• **TO DO**
All of the data below needs to be set down again, exactly as shown.
[[ SUPPLIED DATA open ]]
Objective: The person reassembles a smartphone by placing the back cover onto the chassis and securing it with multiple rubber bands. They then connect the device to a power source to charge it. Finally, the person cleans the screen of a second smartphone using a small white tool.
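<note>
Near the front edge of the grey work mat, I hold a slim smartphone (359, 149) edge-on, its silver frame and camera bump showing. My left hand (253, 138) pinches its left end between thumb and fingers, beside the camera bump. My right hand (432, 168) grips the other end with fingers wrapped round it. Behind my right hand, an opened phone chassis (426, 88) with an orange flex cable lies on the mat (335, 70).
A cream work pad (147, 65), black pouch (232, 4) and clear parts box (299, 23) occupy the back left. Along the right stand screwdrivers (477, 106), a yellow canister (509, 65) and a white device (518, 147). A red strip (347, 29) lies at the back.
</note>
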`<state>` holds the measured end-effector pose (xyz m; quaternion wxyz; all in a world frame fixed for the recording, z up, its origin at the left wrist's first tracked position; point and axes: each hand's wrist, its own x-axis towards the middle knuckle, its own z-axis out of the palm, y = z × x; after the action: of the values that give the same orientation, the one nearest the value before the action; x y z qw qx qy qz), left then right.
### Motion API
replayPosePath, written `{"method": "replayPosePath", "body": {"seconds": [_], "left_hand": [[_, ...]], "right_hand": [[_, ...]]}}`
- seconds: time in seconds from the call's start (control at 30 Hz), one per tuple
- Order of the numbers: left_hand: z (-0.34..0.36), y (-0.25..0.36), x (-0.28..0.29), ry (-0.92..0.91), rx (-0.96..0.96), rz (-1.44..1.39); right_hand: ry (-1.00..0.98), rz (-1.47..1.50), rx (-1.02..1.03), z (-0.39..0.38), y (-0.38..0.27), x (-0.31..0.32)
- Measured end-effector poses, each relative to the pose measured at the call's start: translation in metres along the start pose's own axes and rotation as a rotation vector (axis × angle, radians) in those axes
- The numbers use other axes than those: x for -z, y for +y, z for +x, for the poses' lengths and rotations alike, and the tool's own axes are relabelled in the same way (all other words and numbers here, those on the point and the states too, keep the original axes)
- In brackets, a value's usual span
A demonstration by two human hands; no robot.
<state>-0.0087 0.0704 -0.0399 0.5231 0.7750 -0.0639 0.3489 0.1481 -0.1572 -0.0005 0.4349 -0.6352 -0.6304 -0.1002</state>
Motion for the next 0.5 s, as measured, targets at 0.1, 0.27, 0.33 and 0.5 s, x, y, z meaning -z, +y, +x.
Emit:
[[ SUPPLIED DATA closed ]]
• **YOUR SOLUTION**
Objective: The person reassembles a smartphone by placing the back cover onto the chassis and securing it with multiple rubber bands. They then connect the device to a power source to charge it. Finally, the person cleans the screen of a second smartphone using a small white tool.
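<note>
Near the front edge of the grey work mat, I hold a slim smartphone (359, 149) edge-on, its silver frame and camera bump showing. My left hand (253, 138) pinches its left end between thumb and fingers, beside the camera bump. My right hand (432, 168) grips the other end with fingers wrapped round it. Behind my right hand, an opened phone chassis (426, 88) with an orange flex cable lies on the mat (335, 70).
A cream work pad (147, 65), black pouch (232, 4) and clear parts box (299, 23) occupy the back left. Along the right stand screwdrivers (477, 106), a yellow canister (509, 65) and a white device (518, 147). A red strip (347, 29) lies at the back.
</note>
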`<state>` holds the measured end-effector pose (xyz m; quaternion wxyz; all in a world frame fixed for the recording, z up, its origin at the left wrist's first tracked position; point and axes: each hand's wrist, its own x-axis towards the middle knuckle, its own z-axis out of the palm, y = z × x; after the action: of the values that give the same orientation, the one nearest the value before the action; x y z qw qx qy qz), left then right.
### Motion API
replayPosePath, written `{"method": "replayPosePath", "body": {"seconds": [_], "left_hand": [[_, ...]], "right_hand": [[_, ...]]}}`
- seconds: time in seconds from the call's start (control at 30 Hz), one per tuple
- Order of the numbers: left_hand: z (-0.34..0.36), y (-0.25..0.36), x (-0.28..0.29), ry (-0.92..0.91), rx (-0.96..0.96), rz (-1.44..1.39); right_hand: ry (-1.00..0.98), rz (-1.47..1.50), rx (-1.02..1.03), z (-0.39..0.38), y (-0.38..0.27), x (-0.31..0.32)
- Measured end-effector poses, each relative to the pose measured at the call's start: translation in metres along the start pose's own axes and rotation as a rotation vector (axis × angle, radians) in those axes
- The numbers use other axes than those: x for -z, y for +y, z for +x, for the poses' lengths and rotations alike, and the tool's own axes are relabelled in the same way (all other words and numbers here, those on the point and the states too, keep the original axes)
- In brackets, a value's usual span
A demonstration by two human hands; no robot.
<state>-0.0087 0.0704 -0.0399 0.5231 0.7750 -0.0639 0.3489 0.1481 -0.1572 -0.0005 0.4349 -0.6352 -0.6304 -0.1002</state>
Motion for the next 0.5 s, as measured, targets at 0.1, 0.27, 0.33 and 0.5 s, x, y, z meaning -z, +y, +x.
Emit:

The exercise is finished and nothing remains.